• _Task_: Comb the records below for the string "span" and copy each line where it turns up.

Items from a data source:
[Start of Attachment]

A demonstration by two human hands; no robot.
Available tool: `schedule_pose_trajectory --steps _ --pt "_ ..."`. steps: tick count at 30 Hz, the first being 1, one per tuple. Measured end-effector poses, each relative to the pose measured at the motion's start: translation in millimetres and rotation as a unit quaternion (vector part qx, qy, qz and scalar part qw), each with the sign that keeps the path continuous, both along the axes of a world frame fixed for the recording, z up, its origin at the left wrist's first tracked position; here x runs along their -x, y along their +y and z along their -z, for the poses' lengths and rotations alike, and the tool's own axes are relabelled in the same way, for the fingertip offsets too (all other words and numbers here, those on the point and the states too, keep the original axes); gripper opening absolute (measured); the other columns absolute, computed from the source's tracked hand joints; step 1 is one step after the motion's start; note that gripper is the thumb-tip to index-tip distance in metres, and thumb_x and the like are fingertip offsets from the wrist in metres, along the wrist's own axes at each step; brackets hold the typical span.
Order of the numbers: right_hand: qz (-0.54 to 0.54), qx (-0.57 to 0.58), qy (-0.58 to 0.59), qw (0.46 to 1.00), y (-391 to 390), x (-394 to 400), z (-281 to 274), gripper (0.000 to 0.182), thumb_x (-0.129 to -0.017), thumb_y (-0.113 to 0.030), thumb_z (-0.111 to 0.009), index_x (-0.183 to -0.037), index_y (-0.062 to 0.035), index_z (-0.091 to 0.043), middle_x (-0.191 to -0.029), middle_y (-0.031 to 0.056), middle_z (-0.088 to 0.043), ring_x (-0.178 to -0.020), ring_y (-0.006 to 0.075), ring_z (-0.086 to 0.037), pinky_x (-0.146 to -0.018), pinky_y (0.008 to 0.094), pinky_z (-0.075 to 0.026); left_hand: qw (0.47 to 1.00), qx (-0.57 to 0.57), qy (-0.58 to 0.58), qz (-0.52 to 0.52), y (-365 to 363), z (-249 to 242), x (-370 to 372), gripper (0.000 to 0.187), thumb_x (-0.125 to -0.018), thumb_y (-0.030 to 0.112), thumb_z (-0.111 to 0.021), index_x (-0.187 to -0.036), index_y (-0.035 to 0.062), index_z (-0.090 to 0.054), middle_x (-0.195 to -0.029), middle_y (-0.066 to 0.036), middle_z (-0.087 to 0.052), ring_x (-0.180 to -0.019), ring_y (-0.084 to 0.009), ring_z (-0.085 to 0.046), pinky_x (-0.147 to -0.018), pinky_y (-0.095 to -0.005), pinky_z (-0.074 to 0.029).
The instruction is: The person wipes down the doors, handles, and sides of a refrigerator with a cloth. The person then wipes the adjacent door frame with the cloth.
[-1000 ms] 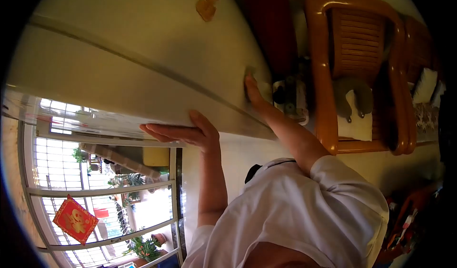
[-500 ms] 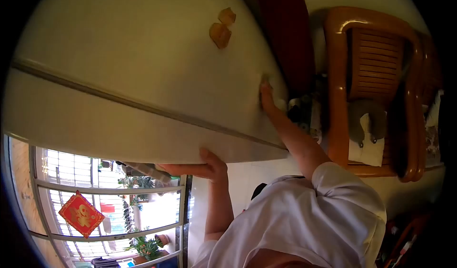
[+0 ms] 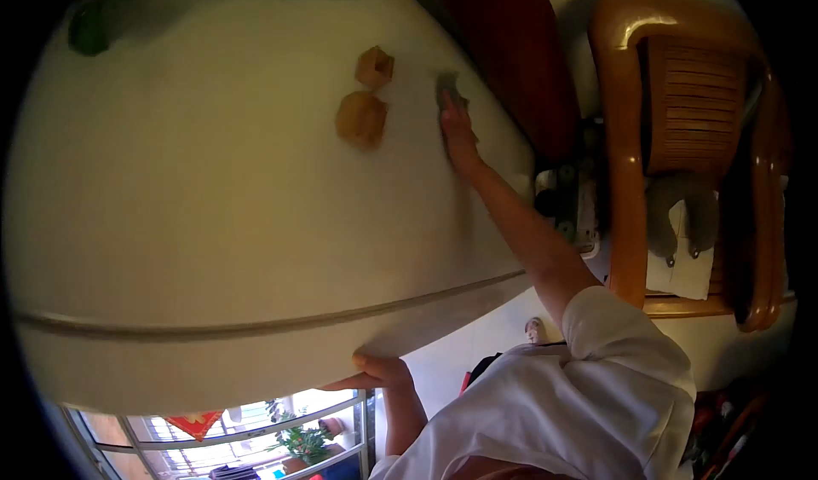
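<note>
**Cloth pressed flat on a cream panel, other hand hooked on its edge**

The view is turned on its side, so the big cream panel (image 3: pixel 213 224) fills the left and middle of the picture, with a thin grey seam (image 3: pixel 256 325) curving across its lower part.

One hand (image 3: pixel 457 135), at the end of the long bare arm running up from the white sleeve (image 3: pixel 626 356), lies flat with fingers stretched out, pressing a small grey-green cloth (image 3: pixel 449 88) against the panel near its right edge. Only the top of the cloth shows above the fingertips. Because the picture is rotated, I cannot tell for certain which of the person's hands this is.

The other hand (image 3: pixel 381 373) sits at the panel's lower edge, low in the frame, fingers curled under the rim and thumb on top, gripping the edge itself.

Just left of the cloth, two orange-brown stickers (image 3: pixel 365 105) sit on the panel, a smaller one above a larger one, apart from the hand.

To the right of the panel runs a dark red strip (image 3: pixel 503 45), and beyond it an orange wooden chair (image 3: pixel 682 88) with a slatted back. A grey neck pillow (image 3: pixel 682 203) rests on a white sheet by the chair. At the bottom left, a window (image 3: pixel 256 446) shows green plants outside.
</note>
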State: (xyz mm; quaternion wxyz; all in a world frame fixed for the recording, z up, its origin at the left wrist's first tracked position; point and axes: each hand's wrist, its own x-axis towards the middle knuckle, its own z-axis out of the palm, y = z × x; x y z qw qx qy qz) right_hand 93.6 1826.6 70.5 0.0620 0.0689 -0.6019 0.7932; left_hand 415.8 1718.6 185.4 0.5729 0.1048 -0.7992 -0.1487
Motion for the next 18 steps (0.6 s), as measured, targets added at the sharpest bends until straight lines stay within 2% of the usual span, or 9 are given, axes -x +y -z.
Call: schedule_pose_trajectory --steps 2,5,7,10,11,13,14,16,18 --pt "0.012 0.069 -0.162 0.984 -5 10 61 0.053 -0.100 -0.027 -0.027 -0.150 -0.0151 -0.018 -0.155 0.0133 -0.015 -0.142 0.0306 -0.015 -0.116 0.0388 -0.015 0.990 -0.108 0.042 0.079 9 0 1 0.074 -0.092 0.039 -0.046 -0.140 -0.0032 -0.008 -0.131 -0.023 -0.031 -0.114 -0.0317 -0.043 -0.090 -0.0470 -0.041" --pt "0.038 0.101 -0.346 0.932 -9 -7 123 0.061 -0.099 -0.048 -0.031 -0.150 -0.0171 -0.019 -0.155 0.0124 -0.013 -0.141 0.0277 -0.015 -0.115 0.0402 -0.015 0.999 -0.027 0.017 -0.011 3 -5 -6 0.073 -0.092 0.039 -0.046 -0.140 -0.0027 -0.009 -0.131 -0.023 -0.034 -0.112 -0.0316 -0.045 -0.087 -0.0458 -0.045" --pt "0.002 0.071 -0.364 0.929 -11 -9 151 0.055 -0.100 -0.032 -0.027 -0.150 -0.0106 -0.018 -0.154 0.0148 -0.016 -0.141 0.0297 -0.020 -0.115 0.0384 -0.018 0.990 0.031 -0.019 -0.137 -11 3 -17 0.071 -0.092 0.039 -0.046 -0.140 -0.0002 -0.010 -0.131 -0.024 -0.034 -0.112 -0.0321 -0.046 -0.087 -0.0465 -0.047" --pt "0.063 0.110 -0.160 0.979 -18 11 96 0.054 -0.095 -0.027 -0.039 -0.144 -0.0065 -0.030 -0.147 0.0211 -0.030 -0.132 0.0385 -0.034 -0.109 0.0437 -0.028 0.981 0.047 -0.039 -0.186 -29 11 -38 0.072 -0.092 0.040 -0.046 -0.140 0.0002 -0.011 -0.131 -0.024 -0.034 -0.112 -0.0320 -0.046 -0.087 -0.0465 -0.047" --pt "0.103 -0.054 -0.023 0.993 -12 17 64 0.053 -0.093 -0.027 -0.042 -0.141 -0.0069 -0.034 -0.145 0.0236 -0.032 -0.130 0.0418 -0.035 -0.108 0.0464 -0.029 0.981 0.046 -0.043 -0.186 -32 12 -43 0.072 -0.092 0.040 -0.047 -0.140 0.0003 -0.011 -0.131 -0.024 -0.035 -0.112 -0.0320 -0.046 -0.087 -0.0465 -0.047" --pt "0.110 -0.132 0.024 0.985 -8 27 12 0.052 -0.094 -0.028 -0.041 -0.143 -0.0133 -0.033 -0.147 0.0222 -0.030 -0.132 0.0414 -0.032 -0.108 0.0513 -0.027 0.980 0.042 -0.050 -0.187 -38 13 -51 0.072 -0.092 0.040 -0.047 -0.140 0.0006 -0.011 -0.131 -0.024 -0.035 -0.112 -0.0319 -0.046 -0.087 -0.0465 -0.047" --pt "0.109 -0.130 0.019 0.985 -8 35 18 0.052 -0.094 -0.028 -0.041 -0.143 -0.0133 -0.033 -0.147 0.0222 -0.030 -0.132 0.0414 -0.032 -0.108 0.0513 -0.027 0.980 0.042 -0.054 -0.186 -38 16 -53 0.072 -0.091 0.040 -0.047 -0.140 0.0007 -0.011 -0.131 -0.024 -0.035 -0.112 -0.0319 -0.046 -0.087 -0.0466 -0.047" --pt "0.079 -0.136 0.031 0.987 -10 59 32 0.055 -0.099 -0.048 -0.025 -0.148 -0.0224 -0.026 -0.153 0.0184 -0.019 -0.141 0.0353 -0.015 -0.115 0.0419 -0.015 0.980 0.046 -0.057 -0.186 -40 18 -56 0.073 -0.091 0.040 -0.048 -0.140 0.0010 -0.011 -0.130 -0.024 -0.035 -0.112 -0.0319 -0.046 -0.087 -0.0466 -0.047" --pt "0.093 -0.123 0.013 0.988 -8 71 73 0.053 -0.100 -0.043 -0.025 -0.148 -0.0205 -0.026 -0.152 0.0194 -0.021 -0.140 0.0357 -0.019 -0.115 0.0415 -0.016 0.979 0.050 -0.065 -0.186 -42 17 -56 0.073 -0.091 0.041 -0.048 -0.140 0.0012 -0.011 -0.130 -0.024 -0.035 -0.112 -0.0318 -0.045 -0.087 -0.0466 -0.047"
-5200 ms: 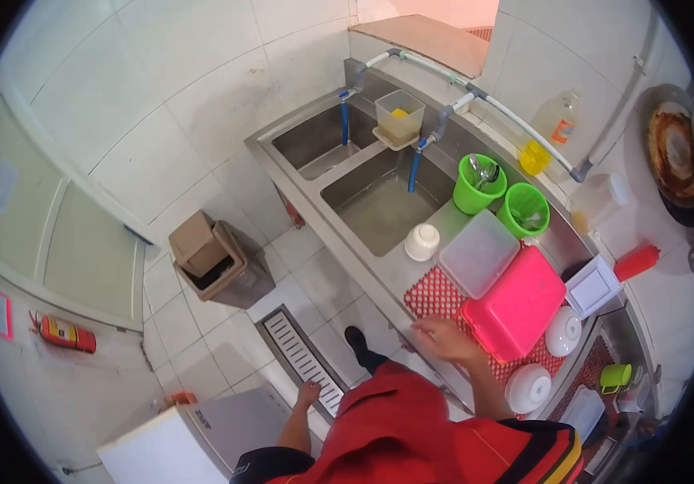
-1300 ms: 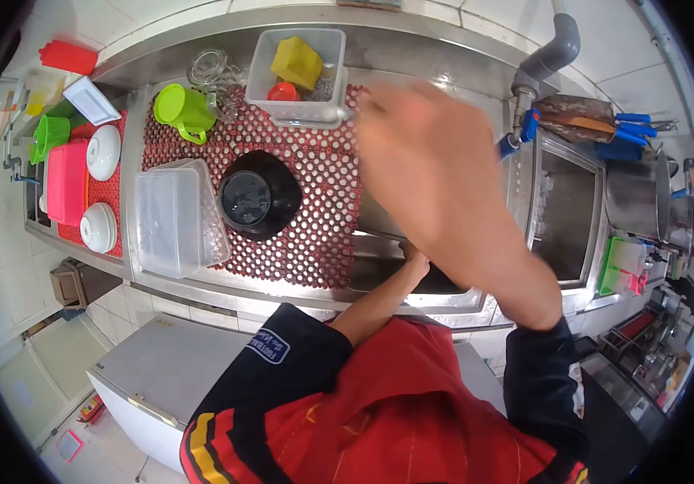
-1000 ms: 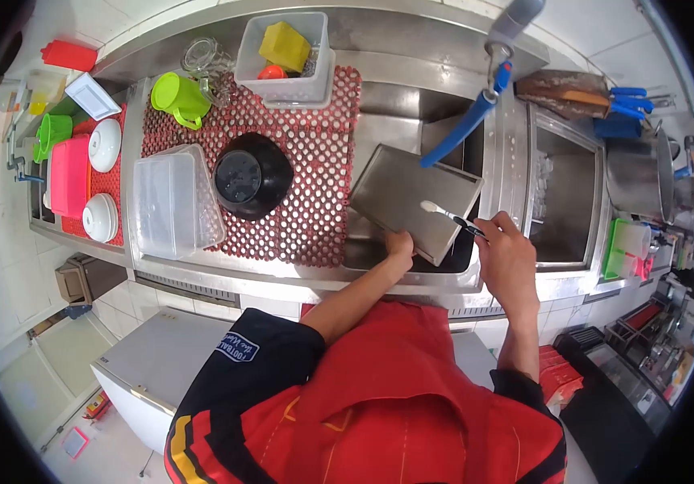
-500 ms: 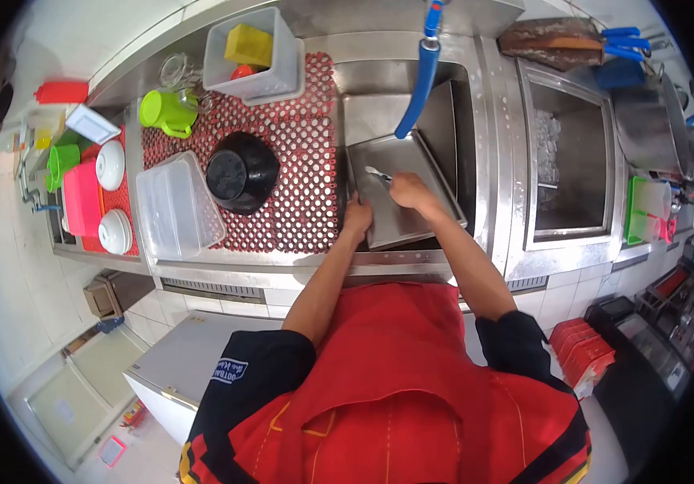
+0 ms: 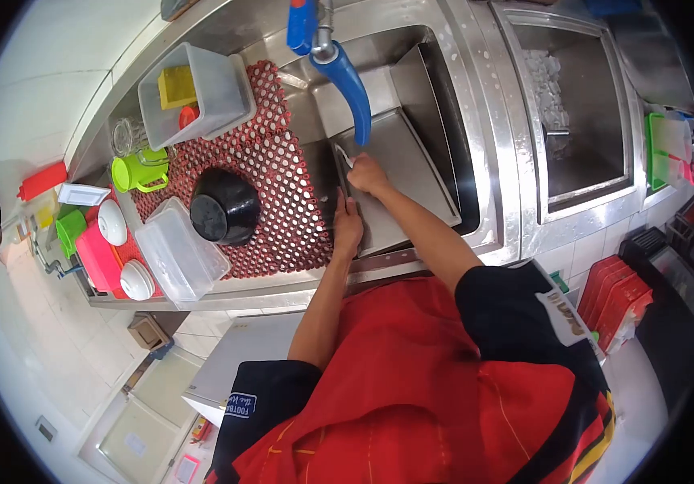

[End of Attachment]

• _Solution below_:
Available tool: `schedule_pose_trajectory --steps _ --pt "_ ..."`. steps: tick count at 30 Hz, the first being 1, one per tuple. Measured end-effector poses, each relative to the pose measured at the motion's start: translation in millimetres and rotation as a unit quaternion (vector part qx, qy, qz and scalar part qw), each with the sign that keeps the path continuous, both along the axes of a world frame fixed for the recording, z up, its origin at the left wrist's first tracked position; here x runs along their -x, y along their +y and z along their -z, for the poses' lengths and rotations alike, and the tool's own axes are relabelled in the same way, for the fingertip offsets too (all other words and numbers here, those on the point and the states too, keep the original axes); gripper opening absolute (measured); the other columns absolute, computed from the source's tracked hand joints; step 1 is one step after the motion's start; note that gripper is the thumb-tip to index-tip distance in metres, and thumb_x and the like are fingertip offsets from the wrist in metres, along the wrist's own axes at each step; brackets hold the typical span.
Motion for the next 18 steps (0.6 s), as measured, targets added at the sharpest bends until straight lines stay within 2% of the usual span, or 9 are given, axes -x +y -z.

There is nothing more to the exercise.